Scientific classification
- Kingdom: Animalia
- Phylum: Chordata
- Class: Aves
- Order: Strigiformes
- Family: Strigidae
- Genus: Bubo
- Species: B. magellanicus
- Binomial name: Bubo magellanicus (Lesson, 1828)

= Lesser horned owl =

- Genus: Bubo
- Species: magellanicus
- Authority: (Lesson, 1828)
- Conservation status: LC

Species of owl

The lesser horned owl or Magellanic horned owl (Bubo magellanicus) is a large owl of the genus Bubo found in southern South America, extending north to the central Andes. It has traditionally been classified as a subspecies of the great horned owl (Bubo virginianus), but is now treated as a separate species based on differences in voice and size and because of the genetic distance between the two.

It is about 45 cm long with birds in the north of the range being largest. It has broad wings and a large head with two "ear" tufts. The plumage is mainly grey-brown but is quite variable in colour. The underparts are pale with narrow grey-brown bars and the breast has dark blotches. There is a black border to the facial disc and white stripes above the yellow eyes. The great horned owl is similar but larger with stronger feet and bill, broader bars on the underparts and longer ear-tufts.
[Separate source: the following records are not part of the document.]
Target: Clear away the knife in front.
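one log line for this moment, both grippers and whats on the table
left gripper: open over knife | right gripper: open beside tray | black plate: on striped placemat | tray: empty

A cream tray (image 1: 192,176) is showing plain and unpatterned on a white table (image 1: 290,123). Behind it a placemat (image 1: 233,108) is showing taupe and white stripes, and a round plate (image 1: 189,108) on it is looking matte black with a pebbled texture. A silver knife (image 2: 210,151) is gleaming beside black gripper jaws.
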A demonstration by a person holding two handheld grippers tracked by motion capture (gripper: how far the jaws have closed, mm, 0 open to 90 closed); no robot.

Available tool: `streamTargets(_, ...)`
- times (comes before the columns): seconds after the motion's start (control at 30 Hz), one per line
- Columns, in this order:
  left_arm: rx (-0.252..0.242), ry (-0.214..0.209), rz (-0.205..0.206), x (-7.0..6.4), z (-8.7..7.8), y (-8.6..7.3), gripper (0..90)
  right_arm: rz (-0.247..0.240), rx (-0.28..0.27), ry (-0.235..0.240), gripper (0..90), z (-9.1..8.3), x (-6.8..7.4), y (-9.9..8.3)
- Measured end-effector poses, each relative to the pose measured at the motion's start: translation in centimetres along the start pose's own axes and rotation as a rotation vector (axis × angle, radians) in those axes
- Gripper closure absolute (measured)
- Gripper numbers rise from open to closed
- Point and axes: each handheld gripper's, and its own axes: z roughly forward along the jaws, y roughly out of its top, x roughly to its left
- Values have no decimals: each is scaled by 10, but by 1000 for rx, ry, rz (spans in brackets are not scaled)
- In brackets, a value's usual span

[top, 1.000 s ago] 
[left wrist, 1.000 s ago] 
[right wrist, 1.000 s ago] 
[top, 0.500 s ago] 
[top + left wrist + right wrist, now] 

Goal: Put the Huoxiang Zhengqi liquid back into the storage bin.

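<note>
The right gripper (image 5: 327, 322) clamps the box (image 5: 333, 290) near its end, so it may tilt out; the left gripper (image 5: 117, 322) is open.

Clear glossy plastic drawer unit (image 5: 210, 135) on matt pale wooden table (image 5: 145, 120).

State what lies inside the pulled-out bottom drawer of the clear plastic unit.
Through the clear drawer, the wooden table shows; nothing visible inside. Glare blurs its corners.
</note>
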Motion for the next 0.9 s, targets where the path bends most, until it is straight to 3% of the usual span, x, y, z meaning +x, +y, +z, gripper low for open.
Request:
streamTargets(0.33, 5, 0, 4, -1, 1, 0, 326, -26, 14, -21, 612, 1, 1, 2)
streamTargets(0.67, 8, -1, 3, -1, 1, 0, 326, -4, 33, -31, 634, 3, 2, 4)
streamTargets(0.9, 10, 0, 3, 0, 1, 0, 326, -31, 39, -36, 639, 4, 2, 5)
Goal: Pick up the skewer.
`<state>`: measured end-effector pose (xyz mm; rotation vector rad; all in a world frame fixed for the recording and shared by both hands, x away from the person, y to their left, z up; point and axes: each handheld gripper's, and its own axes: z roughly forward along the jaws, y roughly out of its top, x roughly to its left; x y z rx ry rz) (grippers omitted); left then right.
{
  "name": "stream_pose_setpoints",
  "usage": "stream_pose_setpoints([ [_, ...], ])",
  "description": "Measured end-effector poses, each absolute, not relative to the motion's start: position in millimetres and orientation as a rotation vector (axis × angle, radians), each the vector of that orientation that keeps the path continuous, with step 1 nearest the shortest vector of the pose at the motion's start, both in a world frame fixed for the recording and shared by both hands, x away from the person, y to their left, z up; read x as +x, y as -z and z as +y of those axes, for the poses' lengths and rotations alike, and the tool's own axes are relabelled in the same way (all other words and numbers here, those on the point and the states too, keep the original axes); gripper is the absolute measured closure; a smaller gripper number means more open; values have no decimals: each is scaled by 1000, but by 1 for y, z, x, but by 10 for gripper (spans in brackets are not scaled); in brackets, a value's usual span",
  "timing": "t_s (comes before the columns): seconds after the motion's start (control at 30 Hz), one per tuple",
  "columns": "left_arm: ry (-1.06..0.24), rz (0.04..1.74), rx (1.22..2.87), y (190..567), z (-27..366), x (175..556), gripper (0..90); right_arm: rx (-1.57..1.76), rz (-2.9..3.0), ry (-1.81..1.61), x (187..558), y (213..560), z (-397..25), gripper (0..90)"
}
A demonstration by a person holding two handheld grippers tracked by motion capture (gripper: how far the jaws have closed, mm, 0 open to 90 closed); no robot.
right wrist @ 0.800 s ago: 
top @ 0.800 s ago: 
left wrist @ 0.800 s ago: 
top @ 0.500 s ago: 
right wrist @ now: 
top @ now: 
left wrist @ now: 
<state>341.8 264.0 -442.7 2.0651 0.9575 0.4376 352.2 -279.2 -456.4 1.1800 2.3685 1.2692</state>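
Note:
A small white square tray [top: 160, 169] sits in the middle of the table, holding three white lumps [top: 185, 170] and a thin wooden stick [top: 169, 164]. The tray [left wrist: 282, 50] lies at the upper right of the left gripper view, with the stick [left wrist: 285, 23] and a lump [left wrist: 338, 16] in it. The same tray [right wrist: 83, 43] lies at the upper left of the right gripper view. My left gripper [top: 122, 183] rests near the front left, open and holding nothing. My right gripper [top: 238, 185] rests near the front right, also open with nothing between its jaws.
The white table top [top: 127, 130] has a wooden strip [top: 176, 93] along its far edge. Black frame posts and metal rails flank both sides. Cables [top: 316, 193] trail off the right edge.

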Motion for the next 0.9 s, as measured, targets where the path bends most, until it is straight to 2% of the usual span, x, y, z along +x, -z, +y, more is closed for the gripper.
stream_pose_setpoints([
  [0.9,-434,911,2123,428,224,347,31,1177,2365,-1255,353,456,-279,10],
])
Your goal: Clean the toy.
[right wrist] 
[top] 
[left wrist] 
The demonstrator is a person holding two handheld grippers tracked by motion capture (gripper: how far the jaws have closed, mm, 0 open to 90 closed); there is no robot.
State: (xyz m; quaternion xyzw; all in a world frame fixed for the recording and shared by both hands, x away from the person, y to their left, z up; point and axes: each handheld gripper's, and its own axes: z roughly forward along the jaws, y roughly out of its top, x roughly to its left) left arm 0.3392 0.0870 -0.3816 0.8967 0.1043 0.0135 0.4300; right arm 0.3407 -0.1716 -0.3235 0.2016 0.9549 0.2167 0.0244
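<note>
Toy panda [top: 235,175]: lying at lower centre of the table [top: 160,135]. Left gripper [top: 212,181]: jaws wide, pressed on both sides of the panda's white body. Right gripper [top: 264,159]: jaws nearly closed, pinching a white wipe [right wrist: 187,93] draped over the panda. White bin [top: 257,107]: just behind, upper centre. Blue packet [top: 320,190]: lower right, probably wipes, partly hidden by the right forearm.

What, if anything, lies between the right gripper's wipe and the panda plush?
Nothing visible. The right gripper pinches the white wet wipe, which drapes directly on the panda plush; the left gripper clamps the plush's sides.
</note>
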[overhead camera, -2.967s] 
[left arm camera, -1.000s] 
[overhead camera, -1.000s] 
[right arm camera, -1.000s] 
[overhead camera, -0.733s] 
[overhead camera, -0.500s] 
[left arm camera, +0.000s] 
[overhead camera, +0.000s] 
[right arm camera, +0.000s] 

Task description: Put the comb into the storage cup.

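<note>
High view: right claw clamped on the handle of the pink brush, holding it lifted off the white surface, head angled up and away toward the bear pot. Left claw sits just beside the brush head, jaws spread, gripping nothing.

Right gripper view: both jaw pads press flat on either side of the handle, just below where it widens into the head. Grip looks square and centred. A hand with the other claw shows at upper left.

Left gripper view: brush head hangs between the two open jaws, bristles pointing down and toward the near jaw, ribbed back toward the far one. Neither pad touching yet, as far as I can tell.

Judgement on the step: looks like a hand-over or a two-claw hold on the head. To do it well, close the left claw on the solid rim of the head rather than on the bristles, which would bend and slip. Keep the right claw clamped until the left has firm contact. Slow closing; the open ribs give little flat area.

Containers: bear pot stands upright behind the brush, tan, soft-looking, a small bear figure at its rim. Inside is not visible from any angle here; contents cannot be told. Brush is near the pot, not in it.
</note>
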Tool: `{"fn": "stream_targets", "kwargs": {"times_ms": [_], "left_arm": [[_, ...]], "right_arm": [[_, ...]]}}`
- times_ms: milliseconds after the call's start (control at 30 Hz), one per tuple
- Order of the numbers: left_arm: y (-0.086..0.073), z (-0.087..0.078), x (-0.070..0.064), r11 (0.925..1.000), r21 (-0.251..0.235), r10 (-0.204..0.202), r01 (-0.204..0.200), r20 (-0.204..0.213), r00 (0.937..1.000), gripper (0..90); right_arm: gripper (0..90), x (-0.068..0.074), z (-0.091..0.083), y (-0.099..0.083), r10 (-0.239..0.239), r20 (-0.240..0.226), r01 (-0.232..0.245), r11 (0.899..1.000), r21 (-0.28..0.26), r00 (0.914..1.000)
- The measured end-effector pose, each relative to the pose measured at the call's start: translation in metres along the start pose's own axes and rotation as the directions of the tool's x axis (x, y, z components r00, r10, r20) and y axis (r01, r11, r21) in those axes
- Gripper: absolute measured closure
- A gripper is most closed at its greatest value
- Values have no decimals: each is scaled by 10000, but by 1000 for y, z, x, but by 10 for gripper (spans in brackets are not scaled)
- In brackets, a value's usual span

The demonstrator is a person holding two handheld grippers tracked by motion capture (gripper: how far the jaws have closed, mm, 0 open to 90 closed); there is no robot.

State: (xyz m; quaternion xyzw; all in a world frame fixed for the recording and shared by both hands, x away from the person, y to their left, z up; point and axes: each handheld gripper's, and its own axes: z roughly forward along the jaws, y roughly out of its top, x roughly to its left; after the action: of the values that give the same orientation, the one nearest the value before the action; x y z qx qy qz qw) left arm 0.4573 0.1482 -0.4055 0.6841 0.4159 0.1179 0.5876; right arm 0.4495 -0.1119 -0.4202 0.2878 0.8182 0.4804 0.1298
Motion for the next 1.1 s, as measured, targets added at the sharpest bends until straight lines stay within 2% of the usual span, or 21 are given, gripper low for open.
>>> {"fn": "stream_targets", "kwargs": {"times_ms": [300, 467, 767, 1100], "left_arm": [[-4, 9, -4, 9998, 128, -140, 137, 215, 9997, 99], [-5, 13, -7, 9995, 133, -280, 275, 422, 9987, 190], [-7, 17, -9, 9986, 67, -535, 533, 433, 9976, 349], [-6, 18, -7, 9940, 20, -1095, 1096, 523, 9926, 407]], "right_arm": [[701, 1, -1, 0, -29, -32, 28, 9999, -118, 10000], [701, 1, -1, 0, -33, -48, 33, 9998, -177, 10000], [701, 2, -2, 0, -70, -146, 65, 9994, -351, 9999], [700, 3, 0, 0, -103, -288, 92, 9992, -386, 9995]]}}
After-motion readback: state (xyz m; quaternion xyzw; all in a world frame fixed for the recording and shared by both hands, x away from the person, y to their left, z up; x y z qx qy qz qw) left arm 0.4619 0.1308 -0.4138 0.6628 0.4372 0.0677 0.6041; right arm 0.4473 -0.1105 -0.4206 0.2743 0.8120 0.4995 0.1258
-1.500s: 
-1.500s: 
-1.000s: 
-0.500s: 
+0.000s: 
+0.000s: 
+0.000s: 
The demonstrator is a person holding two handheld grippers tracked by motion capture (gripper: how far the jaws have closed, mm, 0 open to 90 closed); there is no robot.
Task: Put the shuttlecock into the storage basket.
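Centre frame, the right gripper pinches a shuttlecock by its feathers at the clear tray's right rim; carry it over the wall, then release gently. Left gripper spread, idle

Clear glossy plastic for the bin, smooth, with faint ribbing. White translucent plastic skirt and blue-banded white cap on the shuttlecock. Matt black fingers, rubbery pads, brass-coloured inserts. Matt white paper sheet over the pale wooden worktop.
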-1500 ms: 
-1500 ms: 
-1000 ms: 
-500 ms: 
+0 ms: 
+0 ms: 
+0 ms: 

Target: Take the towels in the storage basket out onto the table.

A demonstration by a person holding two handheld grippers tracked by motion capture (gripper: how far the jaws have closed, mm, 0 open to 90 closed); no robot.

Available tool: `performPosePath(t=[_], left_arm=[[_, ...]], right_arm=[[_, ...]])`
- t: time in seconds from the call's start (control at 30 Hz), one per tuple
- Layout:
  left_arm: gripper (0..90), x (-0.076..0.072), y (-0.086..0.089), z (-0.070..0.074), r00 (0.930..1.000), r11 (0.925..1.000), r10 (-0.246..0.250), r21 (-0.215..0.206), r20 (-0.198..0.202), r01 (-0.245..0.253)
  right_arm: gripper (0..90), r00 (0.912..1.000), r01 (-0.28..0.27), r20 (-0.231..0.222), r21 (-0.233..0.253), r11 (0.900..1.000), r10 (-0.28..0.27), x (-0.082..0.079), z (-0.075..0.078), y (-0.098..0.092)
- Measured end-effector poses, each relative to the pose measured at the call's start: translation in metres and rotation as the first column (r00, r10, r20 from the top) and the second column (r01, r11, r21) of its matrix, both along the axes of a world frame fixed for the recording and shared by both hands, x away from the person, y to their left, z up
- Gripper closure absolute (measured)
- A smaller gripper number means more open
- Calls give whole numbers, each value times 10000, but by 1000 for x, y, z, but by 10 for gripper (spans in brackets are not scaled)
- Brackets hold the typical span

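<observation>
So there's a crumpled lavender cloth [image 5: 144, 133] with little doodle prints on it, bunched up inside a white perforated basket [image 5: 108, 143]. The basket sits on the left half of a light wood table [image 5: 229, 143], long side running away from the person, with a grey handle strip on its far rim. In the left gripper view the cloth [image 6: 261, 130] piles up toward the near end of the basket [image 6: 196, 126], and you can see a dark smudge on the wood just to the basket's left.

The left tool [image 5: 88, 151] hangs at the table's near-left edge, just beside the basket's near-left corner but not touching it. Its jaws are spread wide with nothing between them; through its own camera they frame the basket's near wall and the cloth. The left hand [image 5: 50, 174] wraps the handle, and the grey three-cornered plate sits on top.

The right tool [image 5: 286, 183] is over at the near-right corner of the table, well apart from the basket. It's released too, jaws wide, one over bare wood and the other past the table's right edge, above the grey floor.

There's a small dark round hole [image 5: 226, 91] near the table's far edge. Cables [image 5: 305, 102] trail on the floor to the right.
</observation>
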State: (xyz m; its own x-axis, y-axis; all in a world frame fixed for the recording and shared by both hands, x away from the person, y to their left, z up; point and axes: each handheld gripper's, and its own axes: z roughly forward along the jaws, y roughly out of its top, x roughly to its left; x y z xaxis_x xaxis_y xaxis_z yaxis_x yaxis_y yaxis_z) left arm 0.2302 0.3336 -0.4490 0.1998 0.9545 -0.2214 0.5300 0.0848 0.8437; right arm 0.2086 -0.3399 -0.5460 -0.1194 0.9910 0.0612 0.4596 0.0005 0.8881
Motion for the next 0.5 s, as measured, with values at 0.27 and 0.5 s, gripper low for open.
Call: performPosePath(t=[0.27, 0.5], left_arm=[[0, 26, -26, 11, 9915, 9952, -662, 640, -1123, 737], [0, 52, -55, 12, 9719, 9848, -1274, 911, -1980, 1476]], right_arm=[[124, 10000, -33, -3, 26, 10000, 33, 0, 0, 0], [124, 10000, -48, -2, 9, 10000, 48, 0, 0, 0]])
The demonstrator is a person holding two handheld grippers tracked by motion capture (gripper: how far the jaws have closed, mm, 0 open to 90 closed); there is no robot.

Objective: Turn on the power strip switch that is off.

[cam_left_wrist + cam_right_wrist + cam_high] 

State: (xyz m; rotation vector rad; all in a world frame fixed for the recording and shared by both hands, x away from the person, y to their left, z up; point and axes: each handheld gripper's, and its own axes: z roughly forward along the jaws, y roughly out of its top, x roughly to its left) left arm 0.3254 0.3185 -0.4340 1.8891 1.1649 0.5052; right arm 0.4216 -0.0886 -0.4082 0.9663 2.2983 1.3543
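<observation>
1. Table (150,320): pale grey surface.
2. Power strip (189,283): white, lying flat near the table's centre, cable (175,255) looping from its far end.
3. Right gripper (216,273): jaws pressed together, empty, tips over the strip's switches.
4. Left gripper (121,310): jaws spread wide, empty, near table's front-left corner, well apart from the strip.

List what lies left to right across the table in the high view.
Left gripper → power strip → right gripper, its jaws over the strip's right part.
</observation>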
The deep hooting call consists of a double-note followed by a loud, vibrating note. The bird's local name tucúquere is imitative of the call.

The range extends from central Peru and western Bolivia southwards through Chile and western Argentina as far as Tierra del Fuego. The bird occurs in a variety of habitats including open forest, scrubland, farmland and grassland. It hunts over open country, mainly at night. Rodents make up most of the diet but other mammals, birds, reptiles and insects are also taken. The species nests on cliffs or between rocks. The two or three eggs are incubated by the female, who is fed by the male.